Tanjun Kuput (Tasik Chini), Malaisie, été 2005

Enfant, j’ai passé des étés entiers immobile sous le soleil brûlant, assis entre les bateaux des ports. Mes rêves tenaient à un fil, noué au bout d’un roseau que j’agitais des heures durant comme une baguette magique au-dessus de la mer. Un bouchon de liège, trois hameçons de rechange, quelques poignées d’escargots blancs en guise d’appât et je m’en allais pêcher toute la journée, le regard happé par le petit clapot. Rêves d’argent et d’arc-en-ciel, tous ces poissons scintillaient comme un trésor dans mes seaux en plastique, quand d’autres gamins du même âge les remplissaient de sable gris.
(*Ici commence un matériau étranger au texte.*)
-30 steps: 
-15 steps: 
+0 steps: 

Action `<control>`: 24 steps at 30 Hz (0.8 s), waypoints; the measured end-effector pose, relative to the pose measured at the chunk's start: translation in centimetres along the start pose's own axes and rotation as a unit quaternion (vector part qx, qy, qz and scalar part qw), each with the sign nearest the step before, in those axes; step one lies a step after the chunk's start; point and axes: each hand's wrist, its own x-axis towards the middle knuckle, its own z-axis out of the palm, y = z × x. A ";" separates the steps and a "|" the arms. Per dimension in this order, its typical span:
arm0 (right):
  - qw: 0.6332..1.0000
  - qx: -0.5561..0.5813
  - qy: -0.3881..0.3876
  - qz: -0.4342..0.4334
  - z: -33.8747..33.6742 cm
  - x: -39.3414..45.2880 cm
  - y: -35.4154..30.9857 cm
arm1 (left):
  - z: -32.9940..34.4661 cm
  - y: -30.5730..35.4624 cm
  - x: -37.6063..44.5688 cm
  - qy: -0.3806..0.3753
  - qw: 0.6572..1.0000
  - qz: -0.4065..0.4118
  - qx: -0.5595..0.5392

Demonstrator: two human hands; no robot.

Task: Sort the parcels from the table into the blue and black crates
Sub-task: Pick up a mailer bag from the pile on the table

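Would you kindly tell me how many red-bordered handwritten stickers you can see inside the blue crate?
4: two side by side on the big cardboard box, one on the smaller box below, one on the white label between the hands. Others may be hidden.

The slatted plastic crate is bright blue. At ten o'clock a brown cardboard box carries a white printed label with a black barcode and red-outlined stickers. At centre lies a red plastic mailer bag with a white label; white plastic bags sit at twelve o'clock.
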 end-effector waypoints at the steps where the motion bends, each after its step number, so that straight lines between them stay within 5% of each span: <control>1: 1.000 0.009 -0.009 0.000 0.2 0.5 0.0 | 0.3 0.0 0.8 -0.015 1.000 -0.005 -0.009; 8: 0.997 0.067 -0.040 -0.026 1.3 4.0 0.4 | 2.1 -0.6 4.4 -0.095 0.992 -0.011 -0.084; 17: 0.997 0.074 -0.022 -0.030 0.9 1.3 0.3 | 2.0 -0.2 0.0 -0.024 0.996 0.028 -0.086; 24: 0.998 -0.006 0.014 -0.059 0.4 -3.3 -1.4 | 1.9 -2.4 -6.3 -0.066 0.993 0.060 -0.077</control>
En ce temps-là, la mer était généreuse. Sars, serrans, oblades, girelles, gobies, blennies, crénilabres ! J’aimais faire sonner la poésie de ces noms compliqués à chaque prise. Il y avait aussi la joie immense d’échapper à l’ennui et au brouhaha de la plage. Mes parents m’abandonnaient là entre deux barques amarrées, ils me retrouveraient le soir à la même place. La peau tannée, le regard pétri de joies ruisselantes comme les couleurs de mes seaux, les doigts empuantis par les escargots et les poissons macérés au soleil. L’odeur, cette sainte odeur, effrayait ma mère à chaque fois. Le parfum incrusté sous mes ongles longtemps après la douche me rassurait au contraire. Il était la trace, douce et complice, d’un sentiment que je n’avais même pas à nommer pour m’en délecter. Le sentiment du soleil et du rêve, une espèce rare d’infinie liberté.